5. Mai – 11. Juni 2017, Mittwoch – Sonntag 10.00 – 16.00 Uhr

Ausstellungseröffnung: Donnerstag 4. Mai 19.30 Uhr

Seiichi Furuya
Aus einem Land stammend, das keine künstlich gezogene Staatsgrenze besitzt, konnte sich Seiichi Furuya als gebürtiger Japaner nicht vorstellen, wie sich eine Grenze in der Landschaft physisch äußert.

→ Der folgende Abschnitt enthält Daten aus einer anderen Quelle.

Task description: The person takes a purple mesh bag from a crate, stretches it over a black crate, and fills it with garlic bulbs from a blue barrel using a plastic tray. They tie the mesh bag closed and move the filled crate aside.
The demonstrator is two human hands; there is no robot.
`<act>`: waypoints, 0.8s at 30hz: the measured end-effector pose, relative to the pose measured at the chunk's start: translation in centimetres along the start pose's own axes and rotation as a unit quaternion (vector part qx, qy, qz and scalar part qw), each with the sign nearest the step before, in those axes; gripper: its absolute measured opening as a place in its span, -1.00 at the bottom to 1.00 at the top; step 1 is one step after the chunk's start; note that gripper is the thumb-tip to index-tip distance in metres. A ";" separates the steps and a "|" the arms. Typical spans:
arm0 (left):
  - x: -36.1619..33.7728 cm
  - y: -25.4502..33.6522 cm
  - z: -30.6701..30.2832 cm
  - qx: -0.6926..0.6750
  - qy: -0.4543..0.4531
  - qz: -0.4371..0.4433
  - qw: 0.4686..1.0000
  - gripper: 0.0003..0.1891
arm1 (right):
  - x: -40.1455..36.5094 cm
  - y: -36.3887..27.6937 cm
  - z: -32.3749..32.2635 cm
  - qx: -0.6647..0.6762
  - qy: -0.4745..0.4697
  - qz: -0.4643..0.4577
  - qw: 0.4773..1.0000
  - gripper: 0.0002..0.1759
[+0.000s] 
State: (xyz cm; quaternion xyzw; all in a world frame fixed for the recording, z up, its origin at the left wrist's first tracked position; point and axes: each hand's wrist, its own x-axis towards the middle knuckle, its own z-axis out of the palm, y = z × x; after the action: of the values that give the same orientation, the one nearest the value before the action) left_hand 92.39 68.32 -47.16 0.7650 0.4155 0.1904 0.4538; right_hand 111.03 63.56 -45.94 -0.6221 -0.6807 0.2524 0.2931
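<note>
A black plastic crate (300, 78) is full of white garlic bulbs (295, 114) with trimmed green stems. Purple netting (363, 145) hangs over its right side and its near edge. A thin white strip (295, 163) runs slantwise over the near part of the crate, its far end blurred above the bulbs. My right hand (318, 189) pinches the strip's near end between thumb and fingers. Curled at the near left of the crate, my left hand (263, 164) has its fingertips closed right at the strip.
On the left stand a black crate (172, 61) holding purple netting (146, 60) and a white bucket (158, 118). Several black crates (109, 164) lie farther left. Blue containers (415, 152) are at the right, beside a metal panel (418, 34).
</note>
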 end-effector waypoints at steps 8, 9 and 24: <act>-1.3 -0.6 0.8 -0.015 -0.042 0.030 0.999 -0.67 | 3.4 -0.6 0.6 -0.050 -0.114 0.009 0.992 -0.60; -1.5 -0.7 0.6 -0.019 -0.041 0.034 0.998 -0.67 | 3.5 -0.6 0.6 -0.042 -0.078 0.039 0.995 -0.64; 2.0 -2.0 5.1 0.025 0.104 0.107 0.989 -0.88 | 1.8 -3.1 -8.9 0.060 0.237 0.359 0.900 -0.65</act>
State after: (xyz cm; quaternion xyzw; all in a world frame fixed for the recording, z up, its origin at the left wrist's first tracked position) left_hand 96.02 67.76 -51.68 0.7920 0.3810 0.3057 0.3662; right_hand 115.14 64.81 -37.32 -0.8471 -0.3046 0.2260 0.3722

Er suchte auf seiner mehrjährigen Reise durch das Grenzgebiet zum ehemaligen Ostblock Orte und Plätze auf, an denen sich tragische Zwischenfälle ereignet hatten und hörte sich dort nach kleinen persönlichen Geschichten um, um sich so an das Thema „Grenze“ fotografisch heranzutasten.

Manfred Willmann
Über einen Zeitraum von elf Jahren (1981 – 1992) dokumentierte Manfred Willmann als stiller Beobachter fotografisch bei seinem Projekt „Das Land“ die Gegend sowie die Menschen in ihrem Lebens- und Arbeitsumfeld im Mikrokosmos von Kleinwuggitz und Großlieschen (Gemeinde Eibiswald). Es ist gleichsam ein Sprechen über die Dinge, die das Leben wirklich ausmachen: Das Wachsen, das Blühen, die Frucht, die Kälte, die Liebe und der Tod. Das Fotografieren von Natur stellt für Willmann eine Form der „Vergewisserungsarbeit“ dar.